According to an embodiment, the step of forming the core including the silicon-carbon composite may be performed by etching carbon particles including internal pores (e.g., porous carbon) to expand the internal pores of the carbon particles, and forming silicon particles on surfaces and in the expanded internal pores of the carbon particles.

The step of expanding the internal pores of the carbon particles may be performed in a nitrogen (N₂) atmosphere, an oxygen (O₂) atmosphere, or an air atmosphere. For example, a flow rate of the oxygen (O₂) or the oxygen-containing air may be controlled to about 0.1 L/min to 10 L/min.

The step of expanding the internal pores of the carbon particles may be performed at a temperature of about 400° C. to 1,200° C. for 30 minutes to 4 hours.

Pore characteristics of the obtained porous carbon particles may vary depending on the conditions for expanding the internal pores of the carbon particles.

To expand the internal pores of the carbon particles, an etchant may be used, for example, an alkaline material such as KOH. For example, the carbon particles and KOH may be mixed in a weight ratio of about 1:1 to 1:5 to expand the internal pores of the carbon particles.

The step of forming the silicon particles may be performed by a chemical vapor deposition (CVD) method. In this case, silicon nanoparticles are deposited on surfaces and/or in internal pores of the expanded carbon particles, thereby forming a silicon coating layer in the form of a film, in the form of islands, or in a mixed form thereof.

The step of forming the silicon particles may be performed by introducing SiH₄/H₂ gas into a CVD apparatus at about 500° C. to 900° C. for deposition on the carbon particles, thereby forming the silicon-carbon composite.

The step of forming the carbon layer may be performed by a method using chemical vapor deposition (CVD) with a carbonaceous material, for example, a hydrocarbon gas, or by carbonizing a material serving as a carbon source.

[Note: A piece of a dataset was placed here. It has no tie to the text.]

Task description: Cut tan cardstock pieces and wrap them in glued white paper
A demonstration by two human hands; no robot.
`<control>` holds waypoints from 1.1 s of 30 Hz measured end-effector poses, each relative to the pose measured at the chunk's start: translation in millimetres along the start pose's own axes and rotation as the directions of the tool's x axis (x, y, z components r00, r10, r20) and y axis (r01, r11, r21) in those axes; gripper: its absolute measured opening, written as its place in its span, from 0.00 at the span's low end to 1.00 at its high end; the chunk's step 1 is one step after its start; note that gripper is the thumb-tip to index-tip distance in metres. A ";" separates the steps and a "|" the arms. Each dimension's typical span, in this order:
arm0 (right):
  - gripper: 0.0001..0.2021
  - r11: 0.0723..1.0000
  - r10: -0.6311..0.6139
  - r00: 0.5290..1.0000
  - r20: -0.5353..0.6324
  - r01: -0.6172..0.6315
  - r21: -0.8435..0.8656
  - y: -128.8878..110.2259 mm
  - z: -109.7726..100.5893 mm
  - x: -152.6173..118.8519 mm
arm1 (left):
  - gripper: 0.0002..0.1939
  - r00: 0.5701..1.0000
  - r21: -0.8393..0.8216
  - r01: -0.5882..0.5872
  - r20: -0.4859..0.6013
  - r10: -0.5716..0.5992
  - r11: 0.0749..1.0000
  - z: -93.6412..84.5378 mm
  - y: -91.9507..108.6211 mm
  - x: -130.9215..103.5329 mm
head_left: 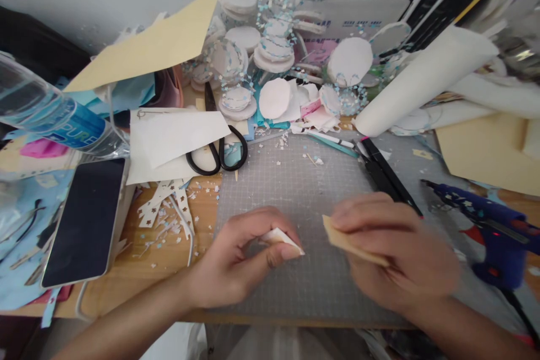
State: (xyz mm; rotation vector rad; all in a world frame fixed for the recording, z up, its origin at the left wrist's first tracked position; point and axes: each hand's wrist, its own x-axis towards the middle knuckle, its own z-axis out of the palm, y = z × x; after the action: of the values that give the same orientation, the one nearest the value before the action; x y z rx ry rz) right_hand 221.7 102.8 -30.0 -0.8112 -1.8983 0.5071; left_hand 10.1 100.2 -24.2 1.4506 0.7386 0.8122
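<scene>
My left hand (248, 259) pinches a small folded piece of white paper (280, 237) between thumb and fingers, above the grey cutting mat (270, 180). Over the mat's right part, my right hand (396, 253), smeared by motion, grips a pale yellow piece of paper or card (352, 242). The two hands are apart and so are the pieces. Beyond the right hand lie black marker pens (386, 171). A blue glue gun (489, 225) rests on its side further right. Black-handled scissors (217, 160) lie at the mat's upper left, partly under white paper (181, 138).
White paper discs (274, 98) and star garlands (276, 11) crowd the back. A phone (86, 219) and a water bottle (63, 115) are on the left, near star-punched paper scraps (166, 208). A white paper roll (426, 79) leans at the back right.
</scene>
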 end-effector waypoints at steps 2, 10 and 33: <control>0.09 0.997 -0.002 0.990 -0.143 0.013 0.077 1.2 3.1 0.8 | 0.05 1.000 0.009 0.009 -0.007 -0.009 1.000 0.2 0.6 0.8; 0.04 0.660 0.561 0.822 0.101 -0.518 0.545 2.8 12.2 0.0 | 0.05 0.995 -0.001 0.070 -0.073 -0.070 0.998 1.3 1.7 -0.1; 0.13 0.170 0.531 0.623 0.574 -0.743 0.648 1.1 13.1 1.4 | 0.04 0.999 0.052 0.032 -0.040 -0.030 0.998 0.6 -0.7 0.4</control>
State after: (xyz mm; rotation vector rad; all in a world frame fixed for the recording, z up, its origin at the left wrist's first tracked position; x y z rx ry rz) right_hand 209.8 104.6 -35.6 -0.8279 -1.0358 2.0097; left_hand 10.8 100.3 -24.9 1.4699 0.8155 0.8052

For example, after introducing the core including the silicon-carbon composite into a reactor, a hydrocarbon gas may be subjected to chemical vapor deposition (CVD) at about 600° C. to 700° C. to form the carbon layer. The hydrocarbon gas may be at least one hydrocarbon gas selected from methane, ethane, propane, and acetylene.

In an embodiment of the present disclosure, the coating layer included in the negative electrode active material together with the silicon-based active material includes a metal oxide and an aqueous binder.

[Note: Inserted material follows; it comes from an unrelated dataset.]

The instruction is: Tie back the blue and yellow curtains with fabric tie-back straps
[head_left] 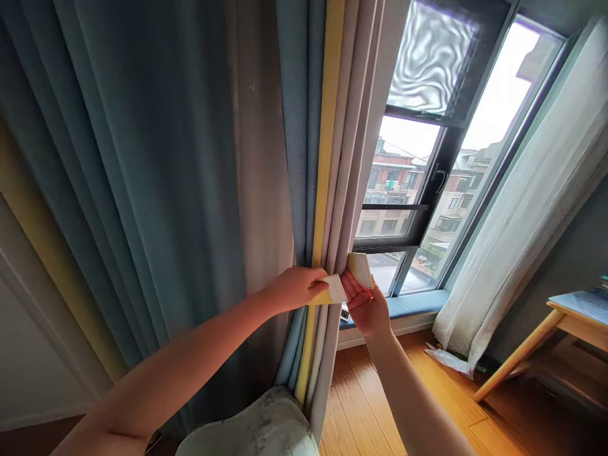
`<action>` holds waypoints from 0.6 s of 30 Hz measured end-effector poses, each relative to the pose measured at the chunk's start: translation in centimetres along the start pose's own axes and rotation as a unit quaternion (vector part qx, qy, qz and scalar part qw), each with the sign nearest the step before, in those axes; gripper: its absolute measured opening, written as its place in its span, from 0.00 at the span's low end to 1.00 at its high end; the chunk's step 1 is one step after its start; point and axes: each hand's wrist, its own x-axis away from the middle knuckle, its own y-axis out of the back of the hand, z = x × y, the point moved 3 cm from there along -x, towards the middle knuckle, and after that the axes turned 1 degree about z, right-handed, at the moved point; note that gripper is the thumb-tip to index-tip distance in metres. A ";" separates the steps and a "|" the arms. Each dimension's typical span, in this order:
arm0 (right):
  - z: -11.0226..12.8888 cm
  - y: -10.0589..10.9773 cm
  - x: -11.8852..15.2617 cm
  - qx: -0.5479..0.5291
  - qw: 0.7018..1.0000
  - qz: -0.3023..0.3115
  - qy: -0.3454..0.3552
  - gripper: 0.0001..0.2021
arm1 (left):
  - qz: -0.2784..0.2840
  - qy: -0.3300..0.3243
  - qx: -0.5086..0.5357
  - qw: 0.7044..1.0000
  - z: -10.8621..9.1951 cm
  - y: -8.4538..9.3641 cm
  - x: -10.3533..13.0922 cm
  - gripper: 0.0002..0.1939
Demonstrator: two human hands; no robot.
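Note:
A gathered curtain (317, 158) in blue, yellow and beige stripes hangs in front of me. Around its middle runs a yellow curtain tieback (319, 297) with pale ends. My left hand (297, 288) pinches one end of the band, and its pale tip (337, 289) points right. The other end (361, 270) stands up at the right side of the curtain, in the fingers of my right hand (365, 304), whose palm faces up. The two ends are apart, with a small gap between them.
Wide blue and grey-brown curtain folds (190, 158) fill the left. A patterned fabric-covered item (256, 427) sits below. Behind on the right are a window (403, 177), a blue sill cushion (418, 304), a white sheer curtain (527, 190) and a wooden table (577, 316).

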 end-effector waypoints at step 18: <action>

Since the metal oxide is characterized by high hardness, the coating layer including the metal oxide improves durability of the silicon-based active material and suppresses rapid volume expansion of the silicon-based active material during operation.

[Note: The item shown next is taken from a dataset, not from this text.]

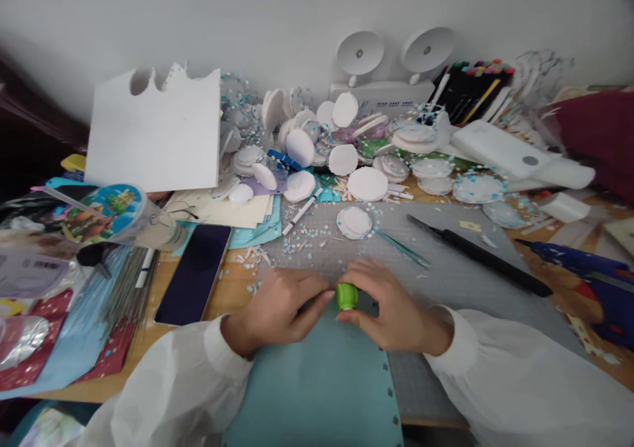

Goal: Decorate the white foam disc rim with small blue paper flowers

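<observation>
A small bright green craft punch (347,296) is gripped between the thumb and fingers of my right hand (391,305). Beneath it lies a sheet of blue-green paper (321,381), with small flower-shaped holes along its right edge. My left hand (284,305) is closed in a pinch at the top of this sheet, its fingertips right beside the punch. The hands cover the paper's upper edge. Just beyond them, teal tweezers (403,249) and a round white paper disc with blue bits (354,222) rest on the grey cutting mat (475,315).
White paper discs (343,160) pile up along the back before a two-headed lamp (391,90). At left are a phone (195,275), a lidded cup (148,222) and wire stems (129,288). A black-handled tool (490,259) and a blue glue gun (589,269) lie at right.
</observation>
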The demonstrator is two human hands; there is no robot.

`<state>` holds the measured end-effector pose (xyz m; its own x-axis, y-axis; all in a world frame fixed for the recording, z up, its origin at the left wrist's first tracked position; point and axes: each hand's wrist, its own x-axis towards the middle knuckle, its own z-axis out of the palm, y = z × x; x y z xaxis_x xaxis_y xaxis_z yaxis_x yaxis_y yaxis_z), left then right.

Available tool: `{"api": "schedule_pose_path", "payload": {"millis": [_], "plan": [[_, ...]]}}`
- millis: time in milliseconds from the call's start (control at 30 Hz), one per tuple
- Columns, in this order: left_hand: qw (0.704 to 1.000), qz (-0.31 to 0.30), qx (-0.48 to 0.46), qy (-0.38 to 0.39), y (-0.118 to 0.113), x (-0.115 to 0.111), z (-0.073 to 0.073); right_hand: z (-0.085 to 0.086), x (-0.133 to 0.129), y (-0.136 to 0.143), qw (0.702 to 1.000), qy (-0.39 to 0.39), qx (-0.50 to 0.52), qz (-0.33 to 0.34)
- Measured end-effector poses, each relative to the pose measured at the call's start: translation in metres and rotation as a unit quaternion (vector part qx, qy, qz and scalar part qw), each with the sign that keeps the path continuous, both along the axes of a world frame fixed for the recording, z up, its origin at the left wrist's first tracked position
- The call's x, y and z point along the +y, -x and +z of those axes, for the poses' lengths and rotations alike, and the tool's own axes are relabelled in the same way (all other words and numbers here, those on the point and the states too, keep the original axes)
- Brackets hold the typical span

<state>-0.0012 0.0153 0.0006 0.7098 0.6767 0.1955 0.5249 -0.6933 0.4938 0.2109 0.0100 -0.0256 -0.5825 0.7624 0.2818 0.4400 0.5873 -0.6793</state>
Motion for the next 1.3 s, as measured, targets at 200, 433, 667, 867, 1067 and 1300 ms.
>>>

According to an embodiment of the present disclosure, the metal oxide may be represented by Formula 1:

In Formula 1, M is any one of Al, Ti, and Mg. When M in Formula 1 is any one of Al, Ti, and Mg, a coating layer may be formed on the silicon-based active material to mitigate volume expansion without degrading performance of a secondary battery. For example, when the metal oxide in Formula 1 includes Zn, Fe, Cu, Ni, Sn, Sb, Cr, Zr, or V, a short circuit may occur due to metal elution depending on an operating voltage range of the metal, resulting in a reduction in operating voltage of the battery. Therefore, M may be any one selected from Al, Ti, and Mg.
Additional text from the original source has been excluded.